The circumstances of how the picture got into her family cannot be adequately clarified. Gertrud Kahle survived the Theresienstadt concentration camp, but took her own life in November 1945. After an agreement between the heirs of Robert Graetz and Gertrud Kahle, the purchase by the Schiller Theater was completed in 1957. In the opinion of the Advisory Commission, in view of the complicated situation, “it has not been shown with sufficient probability” that the picture “Robert Graetz was confiscated due to persecution” and that he was the primary victim.
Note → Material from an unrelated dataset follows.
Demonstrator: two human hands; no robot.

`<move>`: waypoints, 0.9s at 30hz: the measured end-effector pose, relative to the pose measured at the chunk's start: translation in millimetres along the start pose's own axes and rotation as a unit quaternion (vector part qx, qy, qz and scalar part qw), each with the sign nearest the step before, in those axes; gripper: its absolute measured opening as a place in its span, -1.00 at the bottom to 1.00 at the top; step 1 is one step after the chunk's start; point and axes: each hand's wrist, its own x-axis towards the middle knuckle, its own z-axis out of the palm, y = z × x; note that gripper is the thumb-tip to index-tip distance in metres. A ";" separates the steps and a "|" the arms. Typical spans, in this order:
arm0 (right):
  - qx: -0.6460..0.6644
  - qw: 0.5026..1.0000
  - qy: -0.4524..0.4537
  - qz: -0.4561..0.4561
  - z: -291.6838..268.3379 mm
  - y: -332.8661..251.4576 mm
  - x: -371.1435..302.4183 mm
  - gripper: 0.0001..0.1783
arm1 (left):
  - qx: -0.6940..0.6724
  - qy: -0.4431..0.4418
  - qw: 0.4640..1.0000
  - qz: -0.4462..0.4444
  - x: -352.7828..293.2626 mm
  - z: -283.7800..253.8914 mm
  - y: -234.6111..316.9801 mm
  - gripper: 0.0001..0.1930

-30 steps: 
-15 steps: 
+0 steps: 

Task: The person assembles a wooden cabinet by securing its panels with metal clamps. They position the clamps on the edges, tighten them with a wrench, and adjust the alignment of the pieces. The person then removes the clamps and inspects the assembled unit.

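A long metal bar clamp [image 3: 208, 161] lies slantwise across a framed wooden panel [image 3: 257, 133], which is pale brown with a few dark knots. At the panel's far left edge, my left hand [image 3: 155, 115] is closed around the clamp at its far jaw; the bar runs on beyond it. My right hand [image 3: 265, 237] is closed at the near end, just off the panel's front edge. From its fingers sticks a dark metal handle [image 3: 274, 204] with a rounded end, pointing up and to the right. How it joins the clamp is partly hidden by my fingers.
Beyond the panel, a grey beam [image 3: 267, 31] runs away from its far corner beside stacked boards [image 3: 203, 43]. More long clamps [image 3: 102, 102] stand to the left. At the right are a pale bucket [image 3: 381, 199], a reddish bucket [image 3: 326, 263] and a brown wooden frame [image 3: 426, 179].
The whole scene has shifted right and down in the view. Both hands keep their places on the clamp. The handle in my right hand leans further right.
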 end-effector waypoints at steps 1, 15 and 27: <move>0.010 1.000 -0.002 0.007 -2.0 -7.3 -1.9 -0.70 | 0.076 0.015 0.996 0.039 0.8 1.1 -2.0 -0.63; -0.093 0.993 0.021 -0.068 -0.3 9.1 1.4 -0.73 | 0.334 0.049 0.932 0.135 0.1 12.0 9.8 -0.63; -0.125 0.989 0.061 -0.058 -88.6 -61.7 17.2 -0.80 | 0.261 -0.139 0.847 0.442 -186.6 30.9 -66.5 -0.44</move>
Because Leo Nachtlicht and his wife were also exposed to the repression of the Nazi state. It cannot be ruled out that “Portrait Alfred Kerr” was withdrawn from them as a result of Nazi persecution. Nachtlicht died in 1942 in the Jewish Hospital Berlin; his wife Anna was deported to Riga and murdered. In addition, the settlement concluded in 1957 precludes a return to the heirs of Robert Graetz.

In conclusion, the Advisory Commission “attaches great importance to the observation that the painting is oppressively linked to three - if you add the sitter, to four - the fates of persecution. The families of Alfred Kerr, Leo Nachtlicht, Robert Graetz and Gertrud Kahle were all victims of National Socialist persecution. They were oppressed, robbed, deported, driven to flight or murdered ”. The museum should appropriately honor this provenance when dealing with Corinth's paintings in the future.